▸ **What this task involves**
Find the line containing "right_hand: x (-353" in the listing below. Repeat it exactly, along with each following line up to and including the one containing "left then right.".

..........

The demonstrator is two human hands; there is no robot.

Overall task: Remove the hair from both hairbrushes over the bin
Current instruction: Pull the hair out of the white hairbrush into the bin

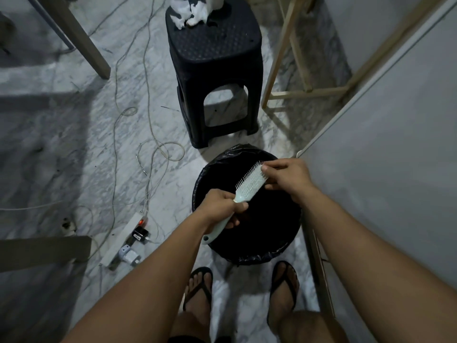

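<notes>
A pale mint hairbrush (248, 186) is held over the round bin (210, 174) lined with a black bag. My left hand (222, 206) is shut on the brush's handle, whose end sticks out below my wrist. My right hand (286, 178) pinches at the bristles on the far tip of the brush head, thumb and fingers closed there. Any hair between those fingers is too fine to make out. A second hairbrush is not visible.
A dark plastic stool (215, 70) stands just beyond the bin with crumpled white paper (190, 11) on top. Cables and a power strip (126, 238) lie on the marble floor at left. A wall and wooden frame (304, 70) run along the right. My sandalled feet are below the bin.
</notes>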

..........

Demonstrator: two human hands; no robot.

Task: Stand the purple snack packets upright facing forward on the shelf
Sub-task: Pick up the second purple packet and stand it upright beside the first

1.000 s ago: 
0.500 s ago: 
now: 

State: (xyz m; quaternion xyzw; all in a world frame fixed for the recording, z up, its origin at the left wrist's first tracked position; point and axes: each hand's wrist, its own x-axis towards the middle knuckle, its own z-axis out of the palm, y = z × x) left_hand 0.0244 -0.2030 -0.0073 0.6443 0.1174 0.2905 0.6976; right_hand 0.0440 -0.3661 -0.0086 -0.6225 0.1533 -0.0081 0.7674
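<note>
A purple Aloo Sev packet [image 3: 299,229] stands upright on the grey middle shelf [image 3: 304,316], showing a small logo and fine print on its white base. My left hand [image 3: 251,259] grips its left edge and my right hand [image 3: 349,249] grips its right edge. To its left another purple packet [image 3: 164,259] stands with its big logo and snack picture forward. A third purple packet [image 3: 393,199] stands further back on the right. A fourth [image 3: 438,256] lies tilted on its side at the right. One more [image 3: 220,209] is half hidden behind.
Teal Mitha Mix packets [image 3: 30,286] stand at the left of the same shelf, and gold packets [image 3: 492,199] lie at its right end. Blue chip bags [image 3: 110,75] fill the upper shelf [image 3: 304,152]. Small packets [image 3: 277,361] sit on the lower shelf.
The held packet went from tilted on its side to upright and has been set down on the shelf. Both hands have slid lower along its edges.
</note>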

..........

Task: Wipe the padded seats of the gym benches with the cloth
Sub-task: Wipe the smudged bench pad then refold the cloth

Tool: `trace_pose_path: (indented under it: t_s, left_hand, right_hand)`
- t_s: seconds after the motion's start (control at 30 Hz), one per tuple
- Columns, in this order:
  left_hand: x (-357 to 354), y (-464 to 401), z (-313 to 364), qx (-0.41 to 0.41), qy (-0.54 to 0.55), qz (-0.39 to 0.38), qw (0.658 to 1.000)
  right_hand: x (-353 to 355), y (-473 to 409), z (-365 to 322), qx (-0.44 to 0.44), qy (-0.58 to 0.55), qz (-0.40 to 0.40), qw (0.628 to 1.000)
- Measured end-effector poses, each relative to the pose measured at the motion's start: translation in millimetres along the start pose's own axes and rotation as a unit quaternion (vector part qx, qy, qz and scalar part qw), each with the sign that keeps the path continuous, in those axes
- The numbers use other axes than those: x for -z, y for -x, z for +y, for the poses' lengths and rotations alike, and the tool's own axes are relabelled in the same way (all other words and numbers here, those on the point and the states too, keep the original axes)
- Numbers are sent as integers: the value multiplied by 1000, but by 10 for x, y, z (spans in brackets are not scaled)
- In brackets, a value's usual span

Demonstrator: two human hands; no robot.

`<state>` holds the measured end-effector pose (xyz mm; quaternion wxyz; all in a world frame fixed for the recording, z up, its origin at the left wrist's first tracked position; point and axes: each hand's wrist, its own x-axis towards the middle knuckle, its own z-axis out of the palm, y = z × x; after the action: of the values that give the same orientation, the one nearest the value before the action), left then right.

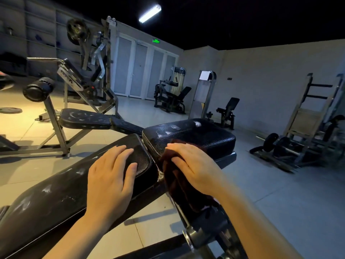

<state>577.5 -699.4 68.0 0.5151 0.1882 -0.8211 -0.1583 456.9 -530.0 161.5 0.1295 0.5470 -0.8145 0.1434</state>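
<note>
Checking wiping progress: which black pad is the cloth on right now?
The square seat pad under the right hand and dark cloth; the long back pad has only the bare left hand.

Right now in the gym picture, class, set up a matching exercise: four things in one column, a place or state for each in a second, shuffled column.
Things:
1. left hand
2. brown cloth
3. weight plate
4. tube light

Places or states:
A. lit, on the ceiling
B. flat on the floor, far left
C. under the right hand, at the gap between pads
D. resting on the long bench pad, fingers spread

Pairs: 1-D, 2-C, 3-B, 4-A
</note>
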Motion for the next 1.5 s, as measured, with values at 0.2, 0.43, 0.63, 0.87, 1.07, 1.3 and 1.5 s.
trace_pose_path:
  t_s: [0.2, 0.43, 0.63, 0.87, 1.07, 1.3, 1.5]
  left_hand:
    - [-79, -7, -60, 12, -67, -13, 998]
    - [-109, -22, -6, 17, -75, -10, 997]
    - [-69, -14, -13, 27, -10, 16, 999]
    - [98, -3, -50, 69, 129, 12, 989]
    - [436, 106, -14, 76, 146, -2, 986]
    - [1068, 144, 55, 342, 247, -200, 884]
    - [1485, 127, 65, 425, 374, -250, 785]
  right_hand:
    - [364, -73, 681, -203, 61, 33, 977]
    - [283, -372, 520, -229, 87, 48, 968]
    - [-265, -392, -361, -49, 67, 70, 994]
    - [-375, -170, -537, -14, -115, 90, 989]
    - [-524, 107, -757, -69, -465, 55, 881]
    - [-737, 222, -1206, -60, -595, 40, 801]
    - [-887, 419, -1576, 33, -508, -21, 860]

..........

▸ **Response to the task**
  right_hand: x (-353 to 355), y (-473 to 409), z (-365 to 322), qx (-0.44 to 0.44), qy (-0.58 to 0.55), qz (-0.40 to 0.40), qw (0.628 to 1.000)
- Measured end-effector poses, each relative to the pose measured at the motion's start: translation in millimetres along the start pose's own axes and rotation as a unit quaternion (vector part qx, qy, qz and scalar part qw), each with the sign that keeps the path continuous, in those axes
- The numbers use other axes than those: x for -z, y for -x, z for +y, for the poses' lengths and rotations alike, and the tool's own axes are relabelled in the same way (all other words and numbers here, those on the point and the states too, keep the original axes)
- Numbers are sent as integers: the value multiplied by 1000, but by 10 for x, y, z (spans in brackets are not scaled)
- In brackets, a value's usual span

Demonstrator: two human hands; no robot.

`<state>` holds the measured end-effector pose (xyz mm; quaternion wxyz; all in a world frame fixed for the recording, z up, its origin at the left wrist's first tracked position; point and axes: each hand's wrist, its own x-axis towards the middle knuckle, its own z-axis out of the palm, y = z × x; after the action: of the values that give the same orientation, the one nearest the value before the action), left then right.

This exercise is now finished.